Título: Decisão divide entidades ligadas ao tema
Autor: Brígido, Carolina
Fonte: O Globo, 03/05/2007, O País, p. 3
Alguns especialistas avaliam que saldo é positivo, enquanto outros vêem retrocesso.
RIO, SÃO PAULO e BRASÍLIA. Em 2004, ano seguinte à aprovação do Estatuto do Desarmamento, as mortes por armas de fogo caíram pela primeira vez no Brasil, depois de 13 anos seguidos de aumento significativo. Um relatório divulgado em 2005 pela Unesco, órgão da ONU para educação e cultura, atribuiu a queda nos índices à campanha do desarmamento, iniciada logo após a aprovação do estatuto, e às regras rigorosas de restrição ao uso de armas de fogo pela população civil.
Ontem, a reação das entidades envolvidas com o tema variou. Especialistas lamentaram as mudanças impostas pelo STF, mas ainda viram algo de positivo: a preservação do restante do Estatuto, que os defensores das armas também queriam derrubar. Outras ONGs, no entanto, viram no resultado da votação um sinal de que há um risco de retrocesso ainda maior.
Para o coordenador do Programa de Controle de Armas da ONG Viva Rio, Antônio Rangel Bandeira, a votação acabou sendo uma grande vitória dos que defendem a nova lei.
- As dez ações de inconstitucionalidade pediam a revogação de todo o estatuto. Agora, do ponto de vista legal, o estatuto está consolidado.
Ele considera que houve uma pequena perda, com a derrubada da prisão sem fiança para porte ilegal.
- A aplicação desse dispositivo prendeu vários bandidos não porque eram bandidos, mas porque estavam com arma. Isso era muito bom.
Para especialistas da Rede Desarma Brasil, a mudança pode ser apenas um primeiro sinal de um enfraquecimento ainda maior da legislação contra a violência no Brasil.
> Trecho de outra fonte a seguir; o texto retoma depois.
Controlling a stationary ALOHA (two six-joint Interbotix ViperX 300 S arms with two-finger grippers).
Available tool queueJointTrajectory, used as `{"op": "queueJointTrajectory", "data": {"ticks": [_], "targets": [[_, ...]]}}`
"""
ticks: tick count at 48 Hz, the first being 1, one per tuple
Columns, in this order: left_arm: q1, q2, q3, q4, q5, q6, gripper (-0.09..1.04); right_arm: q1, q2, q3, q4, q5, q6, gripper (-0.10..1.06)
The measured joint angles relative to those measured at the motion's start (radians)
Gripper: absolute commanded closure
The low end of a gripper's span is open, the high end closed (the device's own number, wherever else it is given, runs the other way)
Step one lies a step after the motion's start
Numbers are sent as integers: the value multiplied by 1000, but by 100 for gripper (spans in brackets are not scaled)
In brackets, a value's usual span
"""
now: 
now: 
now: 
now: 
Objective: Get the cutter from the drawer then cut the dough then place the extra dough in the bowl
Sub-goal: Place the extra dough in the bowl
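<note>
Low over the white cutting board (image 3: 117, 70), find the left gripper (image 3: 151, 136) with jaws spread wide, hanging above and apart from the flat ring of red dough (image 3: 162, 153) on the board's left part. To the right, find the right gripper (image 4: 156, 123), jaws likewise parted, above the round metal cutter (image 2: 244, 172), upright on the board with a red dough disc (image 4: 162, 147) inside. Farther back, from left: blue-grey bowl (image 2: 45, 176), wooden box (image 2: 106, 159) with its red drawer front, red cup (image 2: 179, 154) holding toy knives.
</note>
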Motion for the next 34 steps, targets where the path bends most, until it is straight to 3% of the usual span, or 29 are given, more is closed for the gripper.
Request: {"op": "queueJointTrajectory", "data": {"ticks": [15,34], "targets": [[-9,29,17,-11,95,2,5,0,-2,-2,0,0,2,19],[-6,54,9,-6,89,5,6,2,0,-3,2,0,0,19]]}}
- Essa mudança foi um triste perda, depois de muitos anos de luta para que o país tivesse um melhor controle das armas. Agora, nosso maior medo é que essa medida abra portas para outras piores. Tramitam no Congresso 108 projetos que prevêem a mudança do estatuto, a grande maioria muito negativa - disse Heather Sutton, coordenadora do Instituto Sou da Paz, que integra a Rede Desarma Brasil.
O presidente Nacional da Ordem dos Advogados do Brasil (OAB), Cezar Britto, acredita que o STF tomou decisões acertadas tanto por considerar o estatuto constitucional como por permitir a fiança ao preso por porte ilegal de arma:
- O Supremo consolida o entendimento de que o estatuto está em vigor e que é constitucional, demonstrando claramente o acerto daqueles que defendem maior controle da circulação e uso de arma de fogo. A correção que se fez ao estatuto foi na base referente ao exagero de tornar inafiançável o porte de arma. Responder a processo em liberdade é um direito inerente à pessoa humana, ainda mais quando não formada a culpa.
"Terão que voltar a soltar sujeitos presos com armas raspadas"
Senadores e deputados lamentaram a decisão do STF, mas ressaltaram que uma parte importante do estatuto foi preservada:
- Não podemos pôr em questão uma decisão do Supremo, mas com ela o estatuto sai muito enfraquecido. Isso é lamentável num momento em que o país atravessa um debate forte sobre o problema da violência. O estatuto é um dos principais instrumentos de controle da criminalidade - afirmou o relator do estatuto no Senado, Cesar Borges (DEM-BA).
Já o governo comemorou a manutenção do essencial no estatuto:
- O STF reconheceu a política de segurança pública do governo federal e do Parlamento no controle da comercialização e produção das armas de fogo no país - avaliou o advogado-geral da União, José Antônio Toffoli.
O presidente do Senado, Renan Calheiros (PMDB-AL), evitou criticar publicamente a decisão, mas aos senadores não escondeu sua desaprovação. Renan considerava importante manter a prisão inafiançável para o porte ilegal de arma.
Ex-secretário Nacional de Segurança, José Vicente da Silva Filho, hoje dirigente da ONG Instituto Pró-Polícia, também protestou contra a decisão do STF. Ele ressalta que as medidas alteradas estão entre os fatores mais importantes da coibição da violência.
- É lamentável! Será uma grande frustração para os policiais. Agora terão que voltar a soltar sujeitos presos com armas raspadas, por exemplo.